DMA-heap driver hints
James Jones
jajones at nvidia.com
Tue Jan 24 03:56:23 UTC 2023
On 1/23/23 08:58, Laurent Pinchart wrote:
> Hi Christian,
>
> On Mon, Jan 23, 2023 at 05:29:18PM +0100, Christian König wrote:
>> Am 23.01.23 um 14:55 schrieb Laurent Pinchart:
>>> Hi Christian,
>>>
>>> CC'ing James as I think this is related to his work on the unix device
>>> memory allocator ([1]).
Thank you for including me.
>>> [1] https://lore.kernel.org/dri-devel/8b555674-1c5b-c791-4547-2ea7c16aee6c@nvidia.com/
>>>
>>> On Mon, Jan 23, 2023 at 01:37:54PM +0100, Christian König wrote:
>>>> Hi guys,
>>>>
>>>> this is just an RFC! The last time we discussed the DMA-buf coherency
>>>> problem [1] we concluded that DMA-heap first needs a better way to
>>>> communicate to userspace which heap to use for a certain device.
>>>>
>>>> As far as I know userspace currently just hard codes that information
>>>> which is certainly not desirable considering that we should have this
>>>> inside the kernel as well.
>>>>
>>>> So what those two patches here do is to first add some
>>>> dma_heap_create_device_link() and dma_heap_remove_device_link()
>>>> function and then demonstrating the functionality with uvcvideo
>>>> driver.
>>>>
>>>> The preferred DMA-heap is represented with a symlink in sysfs between
>>>> the device and the virtual DMA-heap device node.
>>>
>>> I'll start with a few high-level comments/questions:
>>>
>>> - Instead of tying drivers to heaps, have you considered a system where
>>> a driver would expose constraints, and a heap would then be selected
>>> based on those constraints ? A tight coupling between heaps and
>>> drivers means downstream patches to drivers in order to use
>>> vendor-specific heaps, that sounds painful.
>>
>> I was wondering the same thing as well, but came to the conclusion that
>> just the other way around is the less painful approach.
>
> From a kernel point of view, sure, it's simpler and thus less painful.
> From the point of view of solving the whole issue, I'm not sure :-)
>
>> The problem is that there are so many driver specific constrains that I
>> don't even know where to start from.
>
> That's where I was hoping James would have some feedback for us, based
> on the work he did on the Unix device memory allocator.

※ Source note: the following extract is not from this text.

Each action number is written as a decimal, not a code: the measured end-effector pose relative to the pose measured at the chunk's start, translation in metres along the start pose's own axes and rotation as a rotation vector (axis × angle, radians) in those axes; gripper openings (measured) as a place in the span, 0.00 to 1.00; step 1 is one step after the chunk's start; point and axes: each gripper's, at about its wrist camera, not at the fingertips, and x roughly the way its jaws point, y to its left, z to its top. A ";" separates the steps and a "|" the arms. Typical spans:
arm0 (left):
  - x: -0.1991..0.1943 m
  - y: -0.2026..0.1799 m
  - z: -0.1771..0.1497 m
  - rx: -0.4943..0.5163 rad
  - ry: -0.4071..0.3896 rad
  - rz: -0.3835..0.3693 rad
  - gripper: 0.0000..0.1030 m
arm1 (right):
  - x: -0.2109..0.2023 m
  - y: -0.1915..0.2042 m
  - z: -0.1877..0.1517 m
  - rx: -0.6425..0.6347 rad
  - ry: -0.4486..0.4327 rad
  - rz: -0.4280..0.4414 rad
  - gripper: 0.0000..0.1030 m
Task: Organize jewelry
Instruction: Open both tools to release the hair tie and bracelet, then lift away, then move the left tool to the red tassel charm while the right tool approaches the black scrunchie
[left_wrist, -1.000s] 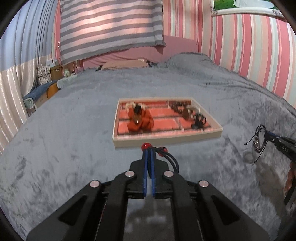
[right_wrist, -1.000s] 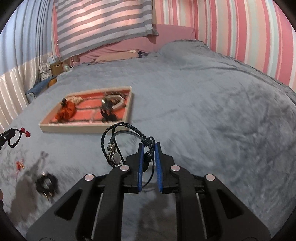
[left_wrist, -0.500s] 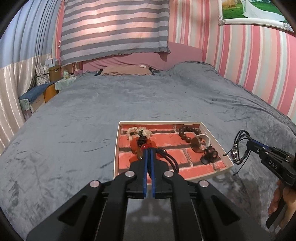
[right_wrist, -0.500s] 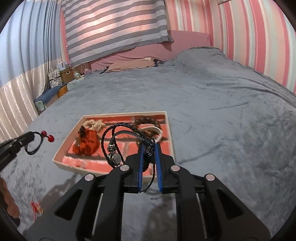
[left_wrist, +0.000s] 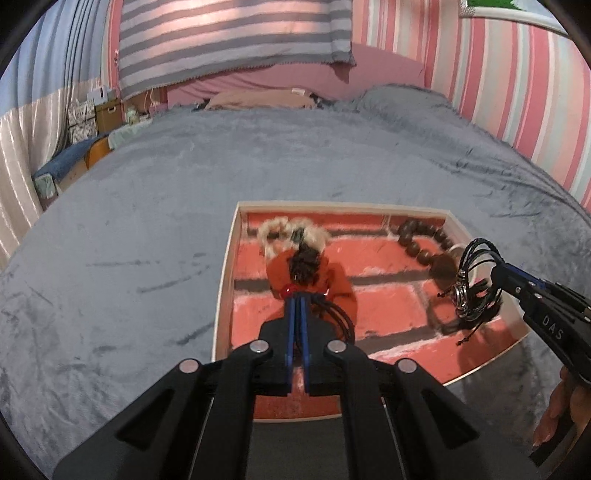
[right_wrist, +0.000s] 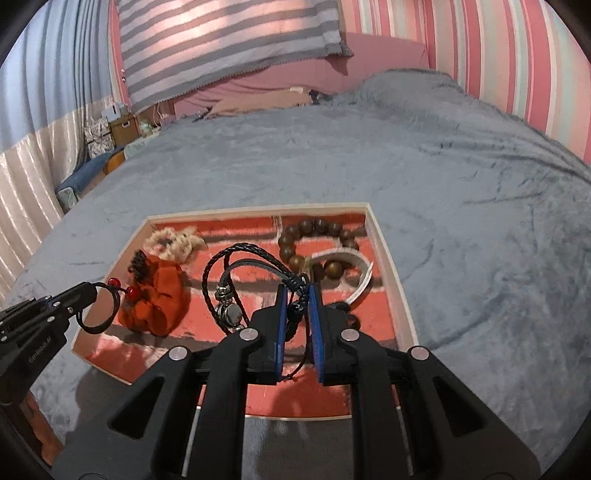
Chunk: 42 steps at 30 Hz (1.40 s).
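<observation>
Now you are holding both grippers over the tray (right_wrist: 384, 243): your left gripper (left_wrist: 297, 295) is pinching the black hair tie (right_wrist: 99, 310) with red beads, your right gripper (right_wrist: 295, 291) is clamping the braided cord bracelet (right_wrist: 236, 266).

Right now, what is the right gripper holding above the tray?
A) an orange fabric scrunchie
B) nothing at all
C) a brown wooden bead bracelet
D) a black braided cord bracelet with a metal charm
D: the right gripper is shut on the black braided cord bracelet, whose metal charm hangs over the tray; the bead bracelet and scrunchie lie in the tray.
</observation>
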 end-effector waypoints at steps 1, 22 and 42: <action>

If that's not
> the case, we can brainstorm this from scratch.
Simon Ser's and my presentation from XDC 2020 focused entirely on this.
The idea was not to try to enumerate every constraint up front, but
rather to develop an extensible mechanism that would be flexible enough
to encapsulate many disparate types of constraints and perform set
operations on them (merging sets was the only operation we tried to
solve). Simon implemented a prototype header-only library to implement
the mechanism:
https://gitlab.freedesktop.org/emersion/drm-constraints
The links to the presentation and talk are below, along with notes from
the follow-up workshop.
https://lpc.events/event/9/contributions/615/attachments/704/1301/XDC_2020__Allocation_Constraints.pdf
https://www.youtube.com/watch?v=HZEClOP5TIk
https://paste.sr.ht/~emersion/c43b30be08bab1882f1b107402074462bba3b64a
Note one of the hard parts of this was figuring out how to express a
device or heap within the constraint structs. One of the better ideas
proposed back then was something like heap IDs, where dma heaps would
each have one, and devices could register their own heaps (or even just
themselves?) with the heap subsystem and be assigned a locally-unique ID
that userspace could pass around. This sounds similar to what you're
proposing. Perhaps a reasonable identifier is a device (major, minor)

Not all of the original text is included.